O modo como o cineasta usa a textura do 16mm com a lente anamórfica reforça essa perspectiva anacrônica. É um filme que, visualmente e tematicamente falando, remete a obras como Liberdade Condicional (1978) e até Perdidos na Noite (1969) na maneira mais ríspida em que mostra essa desolação do indivíduo frente uma paisagem norte-americana, mas também consegue ser muito contemporâneo ao lidar com os estímulos visuais em cena.

Essa espécie de limbo também se reflete no conflito dramático do protagonista. Ao mesmo tempo que Mikey parece preso ao passado, ele se mostra extremamente articulado no modo em que engana as pessoas com promessas de um futuro. Como se, apesar de estar alienado pelas suas próprias obsessões, o protagonista tivesse uma visão extremamente clara da desolação em que tudo e todos se encontram. E, sendo assim, se utiliza disso para um ganho pessoal.

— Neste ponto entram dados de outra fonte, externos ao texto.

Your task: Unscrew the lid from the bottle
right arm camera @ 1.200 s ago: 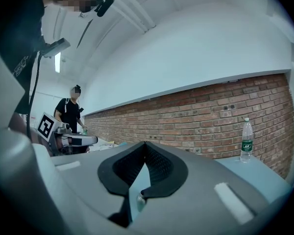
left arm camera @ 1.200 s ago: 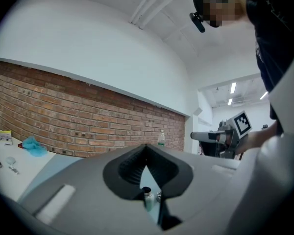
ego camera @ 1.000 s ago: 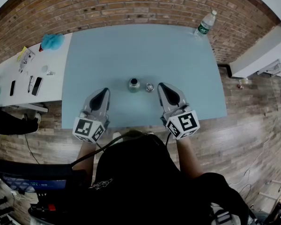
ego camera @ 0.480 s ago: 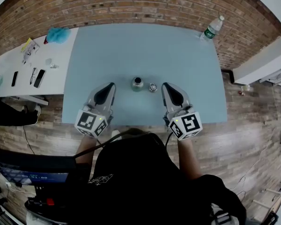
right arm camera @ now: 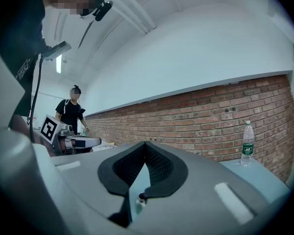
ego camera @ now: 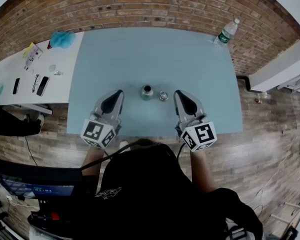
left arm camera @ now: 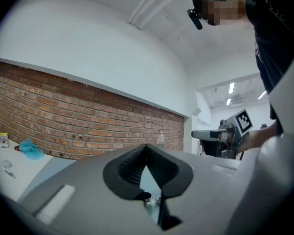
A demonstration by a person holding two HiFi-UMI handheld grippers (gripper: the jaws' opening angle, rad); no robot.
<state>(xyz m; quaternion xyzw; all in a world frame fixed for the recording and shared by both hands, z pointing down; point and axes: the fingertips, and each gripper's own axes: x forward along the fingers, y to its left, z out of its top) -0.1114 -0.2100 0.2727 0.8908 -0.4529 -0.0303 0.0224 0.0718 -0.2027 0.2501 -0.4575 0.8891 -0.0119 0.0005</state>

Mesmo essa moral duvidosa do protagonista parece ir contra um cinema indie que se utilizaria do pretexto social para construir uma visão mais romantizada de suas situações. O diretor rejeita uma visão paternalista e evidencia personagens marginalizados que jogam o seu próprio jogo.

A dinâmica da narrativa se dá na reinvenção desse jogo na medida em que tudo vai conspirando contra Mikey em sua jornada autocentrada e levemente sociopata. Ainda que presenciando várias circunstâncias de vulnerabilidade ao seu redor, o personagem se aproveita dos seus privilégios e não demonstra qualquer remorso.

Ou seja, o diretor não está preocupado em construir uma boa imagem de Mikey e muito menos em fazer um filme edificante. Ao se focar nas particularidades daquele contexto, Sean Baker destaca a tentativa de sobrevivência como uma experiência cada vez mais irreal no mundo de hoje.